Argo Subject Breaks Down Real Iran Escape vs. Hollywood Version
Calling Ben Affleck's Argo a "terrific thriller," one of the six Americans who managed to escape the U.S. embassy just as student radicals took over the compound by fleeing into Tehran's streets has set a bit of the record straight.
Mark Lijek, who's portrayed by Christopher Denham in Affleck's awards contender, spoke out after attending the film's L.A. premiere, giving his detailed version of events. And while there are strong parallels with the film, which began its release last week and has garnered Oscar buzz, the timeline of real-life events had some significant departures from the film, which Affleck starred in and directed. Still, Lijek did learn one thing from the film, which surprised him all these years later. (Caution, spoilers if you have not seen the movie).
The backbone of the story - namely, the idea of posing the six Americans as movie-makers in order to dupe Iranian officials and sneak them out of the country - is in fact true. The movie version of events suggest the six "house guests," who were holed up in hiding in the Canadian Ambassador's residence, needed convincing to go the route of posing as Hollywood insiders. But the plan's CIA mastermind, Tony Mendez (played by Affleck), had in fact presented three ideas, which the group accepted as the best option straight away.
"We liked the idea enough, in fact, that we chose it over two other scenarios that Tony also brought to us," said Lijek in a first-person account of their ordeal in Slate magazine. "In one of them, we would pose as businesspeople, in something petroleum-related, if I remember correctly. In the other, I think we were meant to be teachers looking for employment at an international school. But those two seemed like throwaways, and Tony did not try too hard to sell us on them."
After considering the three options, Lijek noted, the group accepted the plan, whereas in Argo, it seemed to split the group, with dissenters reluctantly agreeing to go along.
"It was clear the organization and energy was focused on the Hollywood option. And they were right to be: While the movie presents myriad dramatic complications and last-minute twists and turns, the plan actually went off without a hitch.

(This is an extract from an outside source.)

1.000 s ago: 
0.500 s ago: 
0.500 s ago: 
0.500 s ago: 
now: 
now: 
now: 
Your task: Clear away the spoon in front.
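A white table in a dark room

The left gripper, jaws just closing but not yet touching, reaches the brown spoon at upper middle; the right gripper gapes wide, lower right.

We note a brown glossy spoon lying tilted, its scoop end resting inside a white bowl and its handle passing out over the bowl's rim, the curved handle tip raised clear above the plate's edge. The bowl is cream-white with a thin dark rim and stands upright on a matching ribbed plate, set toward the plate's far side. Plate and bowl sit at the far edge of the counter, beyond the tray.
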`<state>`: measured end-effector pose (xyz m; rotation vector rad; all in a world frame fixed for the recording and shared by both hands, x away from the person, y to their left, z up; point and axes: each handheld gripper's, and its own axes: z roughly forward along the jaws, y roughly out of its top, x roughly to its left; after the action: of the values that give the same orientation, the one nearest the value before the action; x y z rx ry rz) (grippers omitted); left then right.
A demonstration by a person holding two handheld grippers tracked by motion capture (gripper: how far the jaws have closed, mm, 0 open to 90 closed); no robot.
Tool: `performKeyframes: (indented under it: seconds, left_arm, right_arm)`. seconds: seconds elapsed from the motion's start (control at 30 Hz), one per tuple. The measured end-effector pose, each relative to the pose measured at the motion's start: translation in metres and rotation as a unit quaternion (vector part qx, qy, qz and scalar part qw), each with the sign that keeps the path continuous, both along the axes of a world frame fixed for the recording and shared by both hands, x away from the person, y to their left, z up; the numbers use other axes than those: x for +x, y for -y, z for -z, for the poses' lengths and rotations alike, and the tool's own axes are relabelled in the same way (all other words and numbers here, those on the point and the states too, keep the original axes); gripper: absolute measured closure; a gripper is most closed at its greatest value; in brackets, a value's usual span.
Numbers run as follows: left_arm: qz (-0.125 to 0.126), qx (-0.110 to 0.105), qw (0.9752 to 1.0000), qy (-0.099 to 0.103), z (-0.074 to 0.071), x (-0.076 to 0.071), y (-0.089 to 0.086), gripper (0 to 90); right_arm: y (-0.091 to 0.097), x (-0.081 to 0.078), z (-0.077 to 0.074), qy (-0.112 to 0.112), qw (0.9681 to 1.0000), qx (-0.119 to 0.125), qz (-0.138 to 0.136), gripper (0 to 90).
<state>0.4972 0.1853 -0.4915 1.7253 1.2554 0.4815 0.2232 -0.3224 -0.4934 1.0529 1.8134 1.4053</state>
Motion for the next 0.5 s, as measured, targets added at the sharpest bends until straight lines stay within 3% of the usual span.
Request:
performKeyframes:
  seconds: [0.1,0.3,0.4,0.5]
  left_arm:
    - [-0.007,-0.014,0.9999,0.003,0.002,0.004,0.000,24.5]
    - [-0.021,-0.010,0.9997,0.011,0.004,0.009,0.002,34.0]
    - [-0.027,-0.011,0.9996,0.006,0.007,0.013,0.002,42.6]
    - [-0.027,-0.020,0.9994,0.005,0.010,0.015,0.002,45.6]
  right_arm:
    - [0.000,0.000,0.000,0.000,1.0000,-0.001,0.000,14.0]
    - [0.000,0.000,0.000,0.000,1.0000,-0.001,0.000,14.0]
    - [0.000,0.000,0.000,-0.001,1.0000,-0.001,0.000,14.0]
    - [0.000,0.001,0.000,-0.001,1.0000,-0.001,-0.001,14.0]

Lijek's account focuses on the drama the group had going from place to place in the lead-up to Mendez's arrival. The six managed to evade capture, going from one temporary safe space to the next before ending up in the safe hands of the Canadian compound and in the care of Canadian John Sheardown, who was critical in safeguarding them.
"When Tony Mendez arrived on Jan. 26, 1980, we were ready to leave," writes Lijek. "The hostage crisis was no closer to resolution. We had asked [Ambassador] Taylor in early January to tell Washington we wanted out. Each day we stayed in Iran added to the risk of capture."
Continuing, he gives credit to Sheardown, who didn't make the script in the movie version of events.
"It never came to that — and John Sheardown may well be the indispensable reason why. Without his enthusiastic welcome we might have tried to survive on our own a few more days. We would have failed. And so it was hard, sitting at the swanky Los Angeles premiere the other day, not to see John in the movie. I understand, though, why he couldn’t be there. Argo already had more characters than a typical thriller, and adding the Sheardowns would not have enhanced the drama."
But Lijek received a surprise at the film's screening as the credits rolled when a voice came in talking about the crisis 32 years later.
"The film’s biggest shock? The voiceover from Jimmy Carter at the end. In comments about the incident that I had never heard before, Carter says our chance of success was 50 percent. 50?! I thought it was much higher. Another gut check. Would we have gone with Tony at 50 percent? I’ll never know."